The speed of Mr Cameron’s apology was not, however, accidental but rather deliberately prepared in the hope that if quickly delivered it could help prevent a head of steam building up about his judgment in the affair.
For many, Mr Cameron’s apology is not good enough. The argument is that there was plenty of information circulating around Westminster which, though it would never have stood up in court, should have made Mr Cameron wary.
Labour’s Ed Miliband, who has taken a battering from the right-wing press in recent weeks, was unusually savage in his response, accusing Mr Cameron of having “brought a criminal into the heart of Downing Street. David Cameron was warned about Andy Coulson. The evidence mounted up against Andy Coulson.

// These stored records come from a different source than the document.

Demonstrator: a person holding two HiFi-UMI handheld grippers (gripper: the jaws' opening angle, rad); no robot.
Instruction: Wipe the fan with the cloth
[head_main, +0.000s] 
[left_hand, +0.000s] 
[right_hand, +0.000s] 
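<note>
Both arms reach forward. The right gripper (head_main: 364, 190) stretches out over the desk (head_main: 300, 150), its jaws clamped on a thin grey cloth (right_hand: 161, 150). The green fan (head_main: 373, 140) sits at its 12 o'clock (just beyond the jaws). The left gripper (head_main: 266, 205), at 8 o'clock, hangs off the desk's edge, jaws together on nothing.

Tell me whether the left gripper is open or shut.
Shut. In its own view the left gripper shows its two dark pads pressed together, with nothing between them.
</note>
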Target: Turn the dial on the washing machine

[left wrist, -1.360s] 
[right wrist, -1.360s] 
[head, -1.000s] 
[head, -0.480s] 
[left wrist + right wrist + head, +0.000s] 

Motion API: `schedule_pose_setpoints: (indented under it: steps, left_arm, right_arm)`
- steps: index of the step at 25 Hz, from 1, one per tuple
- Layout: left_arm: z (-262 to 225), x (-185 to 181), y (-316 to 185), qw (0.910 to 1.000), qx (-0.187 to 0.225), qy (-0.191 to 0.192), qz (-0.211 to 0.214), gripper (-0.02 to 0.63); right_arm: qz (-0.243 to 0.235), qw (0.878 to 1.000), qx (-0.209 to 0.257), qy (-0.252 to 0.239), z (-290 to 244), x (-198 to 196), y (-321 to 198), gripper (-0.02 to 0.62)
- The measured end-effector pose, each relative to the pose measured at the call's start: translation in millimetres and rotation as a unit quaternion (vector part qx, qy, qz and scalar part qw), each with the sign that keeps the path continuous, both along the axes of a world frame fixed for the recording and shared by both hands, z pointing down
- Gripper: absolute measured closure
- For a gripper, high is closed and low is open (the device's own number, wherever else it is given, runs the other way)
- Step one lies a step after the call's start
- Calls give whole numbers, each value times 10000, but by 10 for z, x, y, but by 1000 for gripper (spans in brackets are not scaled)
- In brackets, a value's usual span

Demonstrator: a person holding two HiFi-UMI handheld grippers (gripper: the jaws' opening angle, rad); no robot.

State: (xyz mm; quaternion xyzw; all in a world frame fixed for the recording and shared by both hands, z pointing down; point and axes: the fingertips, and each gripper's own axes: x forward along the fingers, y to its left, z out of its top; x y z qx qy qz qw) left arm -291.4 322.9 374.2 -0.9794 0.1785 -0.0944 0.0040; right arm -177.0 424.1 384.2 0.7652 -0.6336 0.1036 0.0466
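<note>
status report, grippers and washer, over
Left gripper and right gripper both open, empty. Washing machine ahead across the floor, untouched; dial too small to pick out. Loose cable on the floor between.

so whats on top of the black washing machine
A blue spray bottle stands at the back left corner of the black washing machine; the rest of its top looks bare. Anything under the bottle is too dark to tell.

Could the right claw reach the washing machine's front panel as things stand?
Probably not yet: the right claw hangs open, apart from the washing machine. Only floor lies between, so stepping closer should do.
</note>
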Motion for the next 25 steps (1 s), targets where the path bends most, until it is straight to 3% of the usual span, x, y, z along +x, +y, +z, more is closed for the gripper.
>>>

David Cameron must have had his suspicions about Andy Coulson and yet he refused to act,” he said.
For Mr Miliband and for others, Mr Cameron’s slowness to act was not because of any desire to give Coulson a second chance, but because he was a vital bridge to publisher Rupert Murdoch.
“I believe this isn’t just a serious error of judgment. This taints David Cameron’s government because we now know that he put his relationship with Rupert Murdoch ahead of doing the right thing,” he said.
Last night, the jury, which has spent over a week deliberately on their verdicts, left the Old Bailey having yet to decide on charges that Coulson and Clive Goodman bought an internal Buckingham Palace phone directory from a police officer.
Meanwhile, Ms Brooks – who was nicknamed “Her Majesty” by some of her legal team – and her husband left the Old Bailey at lunchtime, free to return to their home in Chipping Norton in Oxfordshire, which is also Mr Cameron’s home base.
Mayor of London Boris Johnson declared his support, illustrating the strength of her connections, saying he was pleased, while Top Gear presenter Jeremy Clarkson was first to the couple’s home to offer congratulations.
From Mr Cameron’s viewpoint, however, Ms Brooks is the political equivalent of Banquo’s ghost, an unwelcome reminder of his connections with Mr Murdoch.
From a brutal political viewpoint, she is even more of a problem for him out of jail.